Who drinks hot or warm wine?

So I was in Manchester, England last month, and there was a small stand in the city center area that sold mugs of hot wine. There was a deposit on the mug or you could buy it. The business seemed to be generating a lot of income. I never heard of hot wine before and did not feel like trying it. How common is this? Anyone like hot wine?

Mulled wine (spiced) is served warm and properly made, it’s fantastic on a cold winter’s eve.

It’s quite common in Italy (or parts of Italy anyway) during winter, where it is often served during town festivals or during the Christmas holidays. It is usually served very hot. It usuall contains small pieces of cinnamon, among other things.

We’ve made it at our parties. Typically we either use mead or a nice sweet red wine like raspberry or blackberry.

Mmm Mmm Good. It can really take care of you on a chilly day.

Cloves are common too.

Mulled wine is a favourite of my SCA crowd – particularly at the Bloth (our mid-winter feast).

A quick Google on (+recipe +“mulled wine”) turns up any number of likely looking variants. Mmmmmm…

Hot mulled wine is SUPER. Hot mulled mead also super. Love both…

In Germany, it’s called Gluehwein. It’s quite popular in winter at the festivals (like ffabris mentioned in Italy).

I was at the Kristkindlmarkt in Nuernberg (Nuremberg) with my parents when I was six years old. I remember being colder than I’d ever been in my life. The weather was in the single digits, and we’d just moved from Texas.

My mom decided it was a good idea to warm me up with a slug of gluehwein. :rolleyes:

Anyway, it’s kind of an acquired taste. You need to add sugar, or the wine ends up being quite bitter after heating/mulling.

We always have warm spiced wine at Xmas - it’s really good. I’ve never had it any other time, though.

I’ll make it in the winter when I buy wine that is too bad to drink on it’s own.

Looks like I missed out on something quite good. Will have to try some.

Not all hot wine is mulled or spiced.
Yates’s Wine Lodge in Blackpool do a thing called “Blob”
This is fortified Australian white wine, in a half pint glass, filled up with boiling water.
I quite like it and it is great after a long walk on a cold beach in the winter

It’s called svarak in Czech. I love it on cold winter days.

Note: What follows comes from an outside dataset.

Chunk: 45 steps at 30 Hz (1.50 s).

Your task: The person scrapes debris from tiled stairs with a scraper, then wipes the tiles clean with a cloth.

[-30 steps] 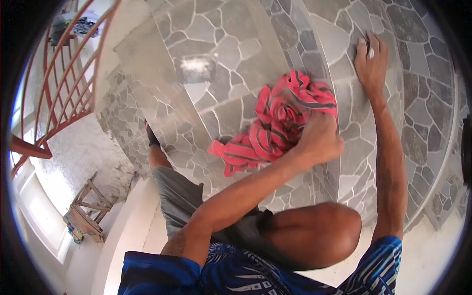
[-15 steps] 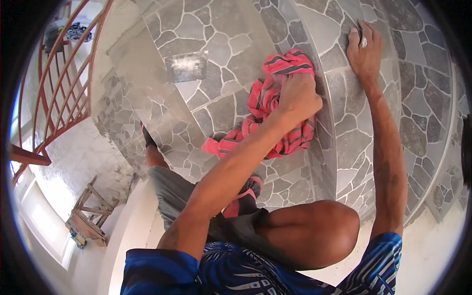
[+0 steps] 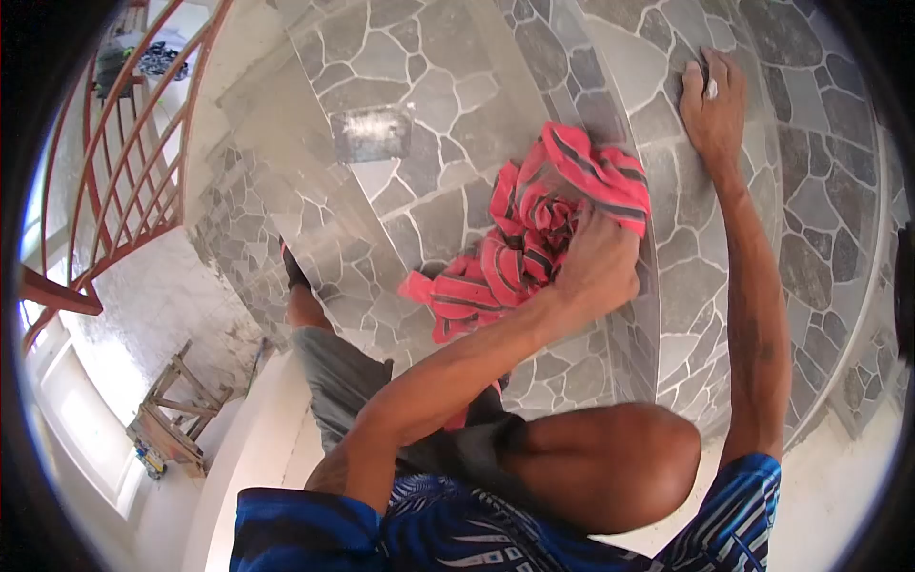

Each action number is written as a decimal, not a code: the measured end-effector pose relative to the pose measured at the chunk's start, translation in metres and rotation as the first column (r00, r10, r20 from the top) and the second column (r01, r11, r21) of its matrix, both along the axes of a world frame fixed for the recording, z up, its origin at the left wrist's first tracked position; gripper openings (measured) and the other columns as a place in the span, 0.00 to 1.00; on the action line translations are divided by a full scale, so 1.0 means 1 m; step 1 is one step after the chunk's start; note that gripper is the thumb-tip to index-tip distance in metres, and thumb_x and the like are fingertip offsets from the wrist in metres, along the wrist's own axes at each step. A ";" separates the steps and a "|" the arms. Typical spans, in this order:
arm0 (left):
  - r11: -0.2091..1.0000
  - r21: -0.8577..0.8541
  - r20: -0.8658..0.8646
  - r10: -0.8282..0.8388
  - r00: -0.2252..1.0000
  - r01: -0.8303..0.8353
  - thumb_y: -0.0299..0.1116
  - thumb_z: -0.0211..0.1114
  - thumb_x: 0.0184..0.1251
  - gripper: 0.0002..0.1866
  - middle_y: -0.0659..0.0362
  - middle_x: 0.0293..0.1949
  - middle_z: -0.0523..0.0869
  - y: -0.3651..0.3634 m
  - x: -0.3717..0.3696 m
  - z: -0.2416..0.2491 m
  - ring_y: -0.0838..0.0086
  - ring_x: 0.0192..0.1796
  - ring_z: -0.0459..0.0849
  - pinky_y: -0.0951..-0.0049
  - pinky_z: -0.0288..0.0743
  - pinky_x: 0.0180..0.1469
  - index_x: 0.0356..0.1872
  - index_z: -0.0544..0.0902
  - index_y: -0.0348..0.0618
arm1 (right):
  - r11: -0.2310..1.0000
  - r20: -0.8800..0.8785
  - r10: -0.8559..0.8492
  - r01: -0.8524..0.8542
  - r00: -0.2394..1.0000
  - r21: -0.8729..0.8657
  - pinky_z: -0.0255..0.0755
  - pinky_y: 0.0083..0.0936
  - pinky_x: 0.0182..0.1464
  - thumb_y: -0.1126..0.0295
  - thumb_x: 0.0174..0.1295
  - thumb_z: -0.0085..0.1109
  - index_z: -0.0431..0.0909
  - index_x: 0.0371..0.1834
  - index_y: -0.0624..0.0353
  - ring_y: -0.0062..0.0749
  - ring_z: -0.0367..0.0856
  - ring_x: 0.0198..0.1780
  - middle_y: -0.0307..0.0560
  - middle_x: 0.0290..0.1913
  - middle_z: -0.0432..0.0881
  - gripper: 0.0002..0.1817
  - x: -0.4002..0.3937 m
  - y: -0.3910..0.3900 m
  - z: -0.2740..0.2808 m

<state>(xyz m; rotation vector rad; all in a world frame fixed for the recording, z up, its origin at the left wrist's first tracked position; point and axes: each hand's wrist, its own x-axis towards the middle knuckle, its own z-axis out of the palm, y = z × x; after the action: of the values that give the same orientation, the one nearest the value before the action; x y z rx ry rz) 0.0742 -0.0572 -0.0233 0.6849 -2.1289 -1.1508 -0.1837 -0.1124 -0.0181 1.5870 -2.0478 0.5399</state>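
Note:
My left hand (image 3: 600, 262) is closed on a bunched red cloth with dark stripes (image 3: 519, 234). The cloth lies along the edge of a stone-patterned step (image 3: 419, 214), with one fold reaching up past my knuckles to the riser (image 3: 624, 315). Farther right, my right hand (image 3: 715, 110) rests with fingers stretched on the higher step (image 3: 672, 181). A small white thing, like a ring or wrap, circles one of its fingers.
A grey rectangular flat piece with a whitish smear (image 3: 372, 133) lies on the lower step. A reddish-brown railing (image 3: 143, 143) stands at the left, above a rough wooden trestle (image 3: 181, 415). My bent knee (image 3: 610, 467) is close below the cloth.
My left hand has moved a little toward me and to the right, with the cloth. A fold of the cloth has opened out above the hand. My right hand stays on the step.

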 end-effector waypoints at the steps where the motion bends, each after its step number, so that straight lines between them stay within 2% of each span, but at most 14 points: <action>1: 0.999 0.041 0.026 -0.029 0.999 0.028 0.22 0.62 0.45 0.21 0.29 0.50 0.75 0.010 0.005 0.001 0.34 0.57 0.72 0.39 0.62 0.61 0.45 0.73 0.26 | 1.000 -0.013 0.006 -0.006 1.000 0.018 0.69 0.46 0.60 0.63 0.63 0.60 0.81 0.51 0.64 0.56 0.77 0.55 0.58 0.52 0.81 0.18 -0.001 0.004 -0.002; 3: 0.995 0.071 0.040 -0.074 0.996 0.071 0.23 0.63 0.45 0.18 0.30 0.48 0.77 0.008 0.002 -0.001 0.35 0.56 0.73 0.40 0.63 0.58 0.41 0.75 0.27 | 1.000 -0.053 0.026 -0.026 0.998 0.005 0.69 0.46 0.60 0.63 0.63 0.60 0.81 0.51 0.64 0.56 0.77 0.55 0.58 0.52 0.81 0.18 -0.012 0.000 0.003; 6: 0.839 0.521 0.336 -0.367 0.867 0.154 0.23 0.63 0.46 0.16 0.30 0.45 0.78 -0.055 -0.009 0.017 0.36 0.56 0.74 0.42 0.65 0.57 0.39 0.77 0.27 | 1.000 -0.009 0.005 -0.005 1.000 0.014 0.68 0.45 0.62 0.63 0.64 0.59 0.80 0.53 0.63 0.55 0.76 0.57 0.58 0.54 0.80 0.19 -0.003 0.008 -0.005; 10: 0.944 0.297 0.326 -0.242 0.914 0.144 0.26 0.63 0.47 0.15 0.29 0.45 0.79 -0.041 -0.009 -0.008 0.36 0.55 0.75 0.42 0.64 0.59 0.37 0.78 0.28 | 1.000 0.003 -0.011 0.011 1.000 0.024 0.68 0.44 0.62 0.64 0.64 0.59 0.80 0.54 0.63 0.55 0.76 0.57 0.57 0.55 0.79 0.18 -0.001 0.006 0.000; 15: 0.987 0.163 -0.166 0.028 0.986 -0.001 0.29 0.63 0.56 0.15 0.32 0.47 0.78 0.015 0.003 -0.008 0.41 0.56 0.76 0.47 0.65 0.57 0.40 0.77 0.26 | 1.000 -0.030 0.008 -0.008 1.000 0.007 0.69 0.44 0.61 0.63 0.63 0.60 0.81 0.53 0.63 0.55 0.76 0.56 0.55 0.54 0.80 0.18 -0.005 0.004 0.003; 17: 0.853 0.502 -0.063 -0.127 0.990 0.141 0.32 0.62 0.61 0.17 0.35 0.51 0.76 -0.017 -0.002 -0.009 0.46 0.57 0.74 0.50 0.65 0.59 0.45 0.75 0.27 | 1.000 0.017 0.004 -0.004 1.000 -0.004 0.68 0.44 0.62 0.63 0.64 0.59 0.81 0.53 0.62 0.54 0.76 0.56 0.55 0.55 0.80 0.19 -0.004 0.005 -0.002; 20: 0.386 0.903 0.045 -0.522 0.852 0.189 0.36 0.61 0.67 0.21 0.40 0.55 0.73 -0.069 -0.019 -0.021 0.52 0.56 0.72 0.54 0.64 0.62 0.53 0.71 0.30 | 1.000 -0.002 -0.007 0.007 1.000 0.008 0.68 0.44 0.62 0.62 0.63 0.59 0.81 0.52 0.63 0.54 0.76 0.57 0.55 0.55 0.80 0.19 -0.005 0.006 -0.002; 24: 0.914 0.379 -0.198 -0.071 0.978 0.143 0.41 0.60 0.71 0.22 0.43 0.48 0.74 0.003 0.002 -0.040 0.52 0.47 0.74 0.58 0.69 0.57 0.55 0.70 0.34 | 1.000 -0.031 -0.007 0.008 0.999 0.021 0.68 0.44 0.62 0.63 0.63 0.59 0.80 0.53 0.63 0.54 0.76 0.57 0.55 0.54 0.80 0.19 -0.008 0.003 0.002; 31: 0.828 0.417 0.119 -0.458 0.881 0.374 0.40 0.62 0.65 0.20 0.37 0.50 0.80 0.106 0.077 -0.055 0.41 0.53 0.79 0.50 0.74 0.55 0.52 0.76 0.36 | 1.000 -0.008 0.012 -0.012 1.000 0.023 0.68 0.44 0.62 0.65 0.64 0.58 0.80 0.54 0.63 0.55 0.75 0.57 0.56 0.54 0.80 0.19 -0.005 0.004 0.004; 34: 0.661 0.456 0.046 -0.686 0.726 0.596 0.38 0.64 0.60 0.16 0.41 0.44 0.84 0.088 0.081 -0.067 0.46 0.47 0.83 0.52 0.76 0.50 0.42 0.81 0.35 | 1.000 0.002 0.008 -0.008 1.000 0.029 0.67 0.44 0.63 0.65 0.65 0.58 0.80 0.55 0.63 0.55 0.75 0.58 0.57 0.54 0.80 0.19 -0.005 0.003 0.001; 37: 0.268 0.603 0.094 -0.959 0.267 0.751 0.36 0.64 0.56 0.13 0.42 0.37 0.85 0.052 0.094 -0.041 0.49 0.42 0.85 0.54 0.77 0.48 0.35 0.84 0.34 | 0.997 0.032 -0.026 0.023 0.999 0.068 0.67 0.44 0.64 0.64 0.66 0.57 0.79 0.56 0.63 0.54 0.75 0.59 0.57 0.56 0.79 0.19 -0.004 0.006 0.002; 40: 0.212 0.582 -0.117 -0.933 0.339 0.785 0.36 0.64 0.59 0.12 0.46 0.35 0.87 -0.004 0.111 -0.043 0.52 0.41 0.86 0.57 0.77 0.47 0.36 0.87 0.38 | 0.995 0.043 -0.039 0.035 0.998 0.097 0.66 0.44 0.65 0.63 0.67 0.56 0.79 0.57 0.62 0.54 0.74 0.61 0.58 0.58 0.79 0.19 -0.009 0.006 0.000; 43: 0.864 0.328 0.215 -0.463 0.860 0.383 0.40 0.66 0.62 0.13 0.52 0.42 0.87 -0.102 0.138 -0.080 0.55 0.47 0.84 0.58 0.76 0.55 0.41 0.86 0.43 | 0.994 0.030 -0.038 0.035 0.999 0.101 0.66 0.44 0.65 0.62 0.68 0.55 0.79 0.57 0.62 0.55 0.74 0.61 0.58 0.58 0.79 0.19 -0.006 0.005 0.001; 45: 0.976 -0.201 0.535 0.037 0.844 0.084 0.40 0.69 0.60 0.16 0.48 0.43 0.85 -0.169 0.151 -0.104 0.52 0.50 0.82 0.56 0.74 0.58 0.45 0.85 0.40 | 0.992 -0.010 -0.047 0.048 0.999 0.115 0.66 0.44 0.65 0.62 0.68 0.55 0.79 0.57 0.61 0.55 0.74 0.60 0.58 0.57 0.79 0.19 -0.010 0.005 0.000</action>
<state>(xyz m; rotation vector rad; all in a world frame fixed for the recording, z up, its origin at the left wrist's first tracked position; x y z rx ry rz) 0.2252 -0.2259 -0.1275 0.9652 -2.6869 -0.7701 -0.1940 -0.1072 -0.0180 1.5975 -2.1395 0.4043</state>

Simple recipe: half bottle of red table wine in a pot, throw in a cinnamon stick and a few cloves. Heat on medium until there is a thin layer of tiny white bubbles/foam floating on top (covering 1/8 to 1/4 of the surface). Pour into 2 Irish coffee mugs (or whatever) and sweeten to taste with sugar. Some people like it with a few sticks of cinnamon so you can put one into each mug. If you fully boil the wine, you will boil off most of the alcohol and give it a sharper taste.

Na zdravi!

-Tcat

Very much a Christmas drink in the UK - by December 26th you can be mightily sick of both mulled wine and mince pies.

Hot cross buns on the other hand, never go our of fashion (with me at any rate ;))

Grim

Sake is often drunk warm during the winter in Japan, and chilled during the summer.

Mulled wine is lovely. In Sweden they have an even nicer version called glögg, which is very sweet and also contains vodka.

cyder?

I remember a recipe from a Peg Bracken cookbook. It called for beaten eggs, some spices and about 5 varieties of heated booze, including wine. As she put it "This will grow hair on sidewalks.

[drool] Mmmm…mulled wine… [/drool]

We only ever drink it in the winter months, and usually mix a bottle of red wine with orange juice, and add cinnamon sticks, slices of oranges, lemons and apples, then heat gently, but don’t boil. Wonderful!

I’ve never put vodka into my gloog! Just cloves, cinnamon, sugar, and other secret spices :wink:

Oh, and it’s not something I’ve ever done with a good bottle of red wine. Usually I do it with some plonk that people have left after a party.

Not necessarily. However, I heard a program on the radio just the other week about glögg and apparently the tradition of heating and spicing wine goes back very long all over Europe and it’s growing. In Sweden, say 10-15 years ago, you could find just one brand and now there are nine.

Unfortunately a friend of mine, who had promised me a bottle of his homemade, didn’t deliver. I tried last year’s batch and it was marvellous. Among other things he had used chili in the spicing, and I must say it tasted better than any factory made glögg I’ve had.